In the NUMA topology string each bracket identifies a different NUMA node (usually a socket). The memory access latency depends on which NUMA node the process runs and on which socket the memory is connected. Hence the scheduler can set the memory allocation strategy in a way that only local (NUMA node local) memory is accessed. In case more than available memory is needed the scheduler can also set it to prefer local memory.

This is done with the new qsub parameter „-mbind“, which accepts following options:

  • cores
  • cores:strict
  • round_robin
  • nlocal


-mbind cores:strict“ means that the process only will get memory from the NUMA zone in which it is running. Using memory from other NUMA nodes is not allowed.

-mbind core“ means that the job prefer memory from it home NUMA zone. If there is no more memory it will allocate memory also from other NUMA nodes.
Both settings depend from a requested core binding (with -binding linear:1 for example).

-mbind round_robin“ let the job allocate memory in an interleaved fashion. The net result could be a higher bandwidth but lower average latency depending on the hardware architecture. This memory allocation strategy does not require a core binding.

In order to handle the memory on the NUMA nodes (usually sockets) more resources are available on such architectures.

Here is an example of a 4 node (4 socket) host:

hl:m_mem_total=31.250G
hl:m_mem_used=1.953G
hl:m_mem_free=29.297G
hl:m_mem_total_n0=7.812G
hl:m_mem_free_n0=7.324G
hl:m_mem_used_n0=500.000M
hl:m_mem_total_n1=7.812G
hl:m_mem_free_n1=7.324G
hl:m_mem_used_n1=500.000M
hl:m_mem_total_n2=7.812G
hl:m_mem_free_n2=7.324G
hl:m_mem_used_n2=500.000M
hl:m_mem_total_n3=7.812G
hl:m_mem_free_n3=7.324G
hl:m_mem_used_n3=500.000M


The resource „m_mem_total“ is a consumable complex which is also reported as a load value by the execution daemon. It is also a very special one: When you are requesting this complex together with a memory allocation strategy it internally automatically turns the request into implicit host requests in order to decrement the NUMA node memory depending on the memory allocation strategy. Because during submission time you do not know how your job is distributed on the execution node it manages implicitly the memory bank (NUMA node) requests.

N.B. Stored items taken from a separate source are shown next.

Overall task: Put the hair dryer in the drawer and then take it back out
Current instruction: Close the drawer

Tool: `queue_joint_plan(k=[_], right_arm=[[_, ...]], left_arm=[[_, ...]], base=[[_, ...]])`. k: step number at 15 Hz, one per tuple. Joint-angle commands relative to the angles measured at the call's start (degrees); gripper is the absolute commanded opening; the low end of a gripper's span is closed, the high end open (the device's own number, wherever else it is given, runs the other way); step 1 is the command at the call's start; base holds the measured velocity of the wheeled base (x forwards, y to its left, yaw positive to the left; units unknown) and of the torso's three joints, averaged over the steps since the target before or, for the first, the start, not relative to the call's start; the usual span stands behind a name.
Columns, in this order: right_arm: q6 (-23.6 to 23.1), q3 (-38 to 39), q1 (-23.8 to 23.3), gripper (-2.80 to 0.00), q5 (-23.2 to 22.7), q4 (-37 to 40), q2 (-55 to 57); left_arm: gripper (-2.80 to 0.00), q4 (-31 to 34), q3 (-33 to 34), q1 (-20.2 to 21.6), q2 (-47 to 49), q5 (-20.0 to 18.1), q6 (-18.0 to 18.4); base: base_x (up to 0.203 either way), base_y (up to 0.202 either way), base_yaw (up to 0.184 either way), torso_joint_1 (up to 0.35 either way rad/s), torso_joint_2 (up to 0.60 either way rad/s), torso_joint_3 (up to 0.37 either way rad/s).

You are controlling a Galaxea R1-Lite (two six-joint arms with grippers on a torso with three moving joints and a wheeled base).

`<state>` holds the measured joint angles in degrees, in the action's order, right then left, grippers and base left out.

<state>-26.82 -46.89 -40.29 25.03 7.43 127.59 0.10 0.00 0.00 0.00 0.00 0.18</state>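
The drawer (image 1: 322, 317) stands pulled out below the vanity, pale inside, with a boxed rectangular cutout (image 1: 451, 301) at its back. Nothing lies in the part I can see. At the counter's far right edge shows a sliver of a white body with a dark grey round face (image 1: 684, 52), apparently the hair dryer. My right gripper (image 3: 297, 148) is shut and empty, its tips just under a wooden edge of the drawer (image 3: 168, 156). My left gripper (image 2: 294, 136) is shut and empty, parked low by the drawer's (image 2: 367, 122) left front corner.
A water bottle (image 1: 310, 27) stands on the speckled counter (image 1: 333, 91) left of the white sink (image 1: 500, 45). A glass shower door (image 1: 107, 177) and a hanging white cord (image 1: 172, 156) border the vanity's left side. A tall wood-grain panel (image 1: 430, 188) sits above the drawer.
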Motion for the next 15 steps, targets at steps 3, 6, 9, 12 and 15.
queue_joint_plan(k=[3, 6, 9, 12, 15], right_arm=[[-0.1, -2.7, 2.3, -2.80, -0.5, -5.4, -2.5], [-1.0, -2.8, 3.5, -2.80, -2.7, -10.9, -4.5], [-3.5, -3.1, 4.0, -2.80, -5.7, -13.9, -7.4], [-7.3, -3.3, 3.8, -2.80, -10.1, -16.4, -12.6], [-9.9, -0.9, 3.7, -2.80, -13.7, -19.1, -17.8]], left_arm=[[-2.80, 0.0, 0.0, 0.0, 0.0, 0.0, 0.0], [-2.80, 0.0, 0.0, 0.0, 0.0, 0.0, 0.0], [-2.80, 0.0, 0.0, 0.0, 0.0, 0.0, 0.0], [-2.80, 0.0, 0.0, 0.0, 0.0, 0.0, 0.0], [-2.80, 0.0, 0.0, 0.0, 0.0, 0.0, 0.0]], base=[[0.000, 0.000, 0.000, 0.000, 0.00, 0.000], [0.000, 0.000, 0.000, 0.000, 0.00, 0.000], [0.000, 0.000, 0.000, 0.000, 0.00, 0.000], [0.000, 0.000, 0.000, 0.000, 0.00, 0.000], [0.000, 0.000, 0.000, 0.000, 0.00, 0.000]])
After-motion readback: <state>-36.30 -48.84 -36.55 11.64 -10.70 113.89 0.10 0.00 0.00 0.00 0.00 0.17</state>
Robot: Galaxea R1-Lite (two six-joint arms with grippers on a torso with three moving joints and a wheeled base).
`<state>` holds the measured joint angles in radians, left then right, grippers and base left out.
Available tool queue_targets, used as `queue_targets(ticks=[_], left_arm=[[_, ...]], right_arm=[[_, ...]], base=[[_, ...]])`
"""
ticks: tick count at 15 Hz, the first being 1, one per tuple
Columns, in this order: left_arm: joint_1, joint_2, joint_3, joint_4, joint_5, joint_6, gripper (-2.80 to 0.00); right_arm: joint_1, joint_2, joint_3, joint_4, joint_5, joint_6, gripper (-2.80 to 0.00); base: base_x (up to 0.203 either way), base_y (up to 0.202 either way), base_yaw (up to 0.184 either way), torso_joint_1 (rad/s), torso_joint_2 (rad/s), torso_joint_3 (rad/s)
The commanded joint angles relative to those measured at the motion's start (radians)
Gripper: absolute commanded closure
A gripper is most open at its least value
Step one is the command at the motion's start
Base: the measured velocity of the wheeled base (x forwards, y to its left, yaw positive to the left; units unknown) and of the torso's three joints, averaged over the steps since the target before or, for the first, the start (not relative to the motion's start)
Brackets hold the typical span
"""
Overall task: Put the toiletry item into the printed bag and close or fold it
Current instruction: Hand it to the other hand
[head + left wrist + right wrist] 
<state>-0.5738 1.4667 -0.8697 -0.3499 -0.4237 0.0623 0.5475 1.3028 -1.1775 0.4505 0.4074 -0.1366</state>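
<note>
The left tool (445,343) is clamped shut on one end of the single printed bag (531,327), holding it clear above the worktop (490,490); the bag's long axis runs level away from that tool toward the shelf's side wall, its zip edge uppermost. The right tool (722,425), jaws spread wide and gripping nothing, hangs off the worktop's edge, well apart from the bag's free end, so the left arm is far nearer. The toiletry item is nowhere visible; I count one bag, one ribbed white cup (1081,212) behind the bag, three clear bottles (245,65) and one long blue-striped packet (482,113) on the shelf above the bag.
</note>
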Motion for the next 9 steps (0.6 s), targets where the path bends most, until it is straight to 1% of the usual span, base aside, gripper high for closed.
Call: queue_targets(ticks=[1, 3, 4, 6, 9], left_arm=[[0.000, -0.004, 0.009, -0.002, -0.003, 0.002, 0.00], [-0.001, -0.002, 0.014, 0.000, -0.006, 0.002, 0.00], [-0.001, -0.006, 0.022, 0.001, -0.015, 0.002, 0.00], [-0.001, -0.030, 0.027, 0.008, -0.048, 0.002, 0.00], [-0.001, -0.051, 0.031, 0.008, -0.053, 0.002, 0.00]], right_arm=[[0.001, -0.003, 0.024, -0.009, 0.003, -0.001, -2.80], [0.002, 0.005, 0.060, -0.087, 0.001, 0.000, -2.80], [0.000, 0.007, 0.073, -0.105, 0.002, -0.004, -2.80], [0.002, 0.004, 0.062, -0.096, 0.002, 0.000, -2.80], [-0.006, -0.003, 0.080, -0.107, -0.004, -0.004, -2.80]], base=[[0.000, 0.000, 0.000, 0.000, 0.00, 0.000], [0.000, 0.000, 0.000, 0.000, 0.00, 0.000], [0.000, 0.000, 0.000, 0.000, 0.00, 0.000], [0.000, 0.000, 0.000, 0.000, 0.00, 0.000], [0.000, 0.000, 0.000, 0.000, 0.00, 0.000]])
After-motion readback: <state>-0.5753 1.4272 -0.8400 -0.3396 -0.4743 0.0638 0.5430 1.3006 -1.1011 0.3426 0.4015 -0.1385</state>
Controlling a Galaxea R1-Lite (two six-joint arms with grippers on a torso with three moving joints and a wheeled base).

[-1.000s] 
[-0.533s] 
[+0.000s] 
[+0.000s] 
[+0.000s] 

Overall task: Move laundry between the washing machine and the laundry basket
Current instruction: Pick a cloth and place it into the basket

The following example will demonstrate this:

Assume you are submitting a two-way multi-threaded job (pe_slots allocation rule required in PE) together with the memory binding strategy „-mbind cores:strict“ (which means that the job is only allowed to use fast local memory) and you want to use 2 cores if possible on one socket. The application needs 4 gig in total, i.e. 2G per slot.This would result in following request:

qsub -mbind cores:strict -binding linear:2 -pe mytestpe 2 -l m_mem_free=2G yourapp.sh

Now the scheduler skips all hosts which don‘t offer 2 free cores (as well as slots) and have at least 4G of free memory. If there is an host where the job can be bound than additionally the NUMA memory banks are checked (m_mem_free_n<node> complex). If the app runs on 1 socket offering 2 cores in a row than the NUMA node must offer 4G in total, if not the host is skipped. If the host offers only 2 free cores on different sockets (NUMA nodes) than each of them must offer only 2G. The memory on the NUMA nodes is decremented according the job distribution, the job memory request and the jobs memory allocation strategy.

There is much more to say about it, especially for the "-mbind nlocal" complex, which comes with implicit binding requests but more about it later...